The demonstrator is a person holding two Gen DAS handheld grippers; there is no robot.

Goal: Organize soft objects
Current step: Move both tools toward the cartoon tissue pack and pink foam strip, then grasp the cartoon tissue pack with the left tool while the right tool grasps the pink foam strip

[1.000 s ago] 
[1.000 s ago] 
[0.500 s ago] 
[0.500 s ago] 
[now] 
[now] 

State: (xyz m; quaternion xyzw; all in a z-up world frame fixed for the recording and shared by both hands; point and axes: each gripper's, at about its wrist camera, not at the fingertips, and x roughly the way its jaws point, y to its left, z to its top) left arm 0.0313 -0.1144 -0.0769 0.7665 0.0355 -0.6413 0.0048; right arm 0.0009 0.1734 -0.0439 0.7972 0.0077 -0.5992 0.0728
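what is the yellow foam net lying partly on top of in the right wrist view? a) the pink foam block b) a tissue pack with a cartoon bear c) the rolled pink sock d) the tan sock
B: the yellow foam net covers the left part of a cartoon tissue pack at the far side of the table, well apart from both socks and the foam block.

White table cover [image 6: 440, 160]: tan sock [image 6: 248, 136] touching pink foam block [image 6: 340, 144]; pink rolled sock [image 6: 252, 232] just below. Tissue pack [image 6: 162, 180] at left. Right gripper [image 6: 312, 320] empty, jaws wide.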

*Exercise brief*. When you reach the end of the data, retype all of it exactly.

*Solution to the problem*.
The demonstrator is a person holding two Gen DAS handheld grippers; there is no robot.

Goal: Organize soft objects
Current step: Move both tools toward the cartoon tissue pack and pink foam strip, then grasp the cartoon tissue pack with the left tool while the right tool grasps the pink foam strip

[1.000 s ago] 
[1.000 s ago] 
[0.500 s ago] 
[0.500 s ago] 
[now] 
[now] 

State: (xyz m; quaternion xyzw; all in a z-up world frame fixed for the recording and shared by both hands; point and axes: each gripper's, at about its wrist camera, not at the fingertips, and x roughly the way its jaws point, y to its left, z to its top) left arm 0.0313 -0.1144 -0.0769 0.7665 0.0355 -0.6413 0.0048; right arm 0.0009 0.1734 -0.0439 0.7972 0.0077 -0.5992 0.0728
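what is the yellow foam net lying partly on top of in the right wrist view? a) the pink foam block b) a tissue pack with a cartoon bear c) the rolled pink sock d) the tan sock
B: the yellow foam net covers the left part of a cartoon tissue pack at the far side of the table, well apart from both socks and the foam block.

White table cover [image 6: 440, 160]: tan sock [image 6: 248, 136] touching pink foam block [image 6: 340, 144]; pink rolled sock [image 6: 252, 232] just below. Tissue pack [image 6: 162, 180] at left. Right gripper [image 6: 312, 320] empty, jaws wide.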

No additional response is needed to complete this exercise.